Generally, in a liquid crystal display device for producing a color display, one pixel is divided into three sub pixels: a red sub pixel provided with a color filter that transmits red light, a green sub pixel provided with a color filter that transmits green light, and a blue sub pixel provided with a color filter that transmits blue light. The color display can be produced by the color filters provided in these three sub pixels. However, in recent years, for the purpose of expanding a color space (a color gamut or a color reproduction range), there has also been developed a liquid crystal display device in which one pixel includes a white sub pixel that transmits white light, and the above three sub pixels (i.e., a liquid crystal display device in which one pixel includes the white sub pixel, the red sub pixel, the green sub pixel, and the blue sub pixel).
Further, since the liquid crystal display device employing a color filter system as described above has the problem of having low light use efficiency, a liquid crystal display device employing a field-sequential color system in which a color display is produced without using color filters has also become widespread. In a typical liquid crystal display device adopting the field-sequential color system, one frame period being a display period for one screen is temporally divided into three fields. While the field is also referred to as a subframe, in the following description, the term “field” is used uniformly.

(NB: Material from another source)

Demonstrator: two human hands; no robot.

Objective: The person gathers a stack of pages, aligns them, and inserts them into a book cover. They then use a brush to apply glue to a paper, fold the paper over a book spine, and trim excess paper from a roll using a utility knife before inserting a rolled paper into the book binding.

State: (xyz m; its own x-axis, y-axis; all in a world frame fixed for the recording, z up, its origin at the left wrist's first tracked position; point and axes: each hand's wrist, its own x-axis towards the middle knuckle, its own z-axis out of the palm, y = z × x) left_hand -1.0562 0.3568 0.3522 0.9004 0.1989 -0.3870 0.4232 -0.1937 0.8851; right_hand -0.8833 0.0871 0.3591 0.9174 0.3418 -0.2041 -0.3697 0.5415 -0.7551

In the liquid crystal display device employing the field-sequential color system, typically, one frame period is temporally divided into a field (red field) for displaying a red screen based on a red component of an input video signal, a field (green field) for displaying a green screen based on a green component of an input video signal, and a field (blue field) for displaying a blue screen based on a blue component of an input video signal. By displaying the primary colors one by one as above, a color image is displayed on a liquid crystal panel. Displaying a color image in such a manner eliminates the need for color filters in the liquid crystal display device employing the field-sequential color system. Accordingly, the liquid crystal display device employing the field-sequential color system has high light use efficiency as compared with that of the liquid crystal display device employing the color filter system. Hence, the liquid crystal display device employing the field-sequential color system is suitable for increasing luminance and reducing power consumption.
In the liquid crystal display device employing the field-sequential color system described above, a field (white field) for displaying a white screen is provided in addition to the above three fields in order mainly to reduce color breakup.
As described above, in the liquid crystal display device employing the color filter system, the white sub pixel is provided so as to expand the color space, while in the liquid crystal display device employing the field-sequential color system, the white field is provided so as mainly to reduce color breakup. Meanwhile, a signal value for white is decided based on a signal value for red, a signal value for green, and a signal value for blue. At that time, an expansion process for increasing signal values for red, green and blue is performed so as to expand the color space. Generally, the expansion process is performed by multiplying an original signal value for each of red, green, and blue by a constant coefficient (hereinafter referred to as an “expansion coefficient”).
Japanese Patent Application Laid-Open No. 2010-33009, for example, discloses an invention of an image display device in which one pixel is configured by four sub pixels (a red sub pixel, a green sub pixel, a blue sub pixel, and a white sub pixel) to expand a color space. In the image display device disclosed in Japanese Patent Application Laid-Open No. 2010-33009, “the maximum value of lightness (the maximum lightness)” with saturation taken as a variable is previously stored into a signal processing unit, and an expansion coefficient is decided based on saturation obtained from an input video signal and the maximum lightness stored in the signal processing unit. The expansion coefficient is then used to perform the expansion process on the input video signal. In such a manner, the color space (HSV color space) is expanded from one as shown in FIG. 20 to one as shown in FIG. 21.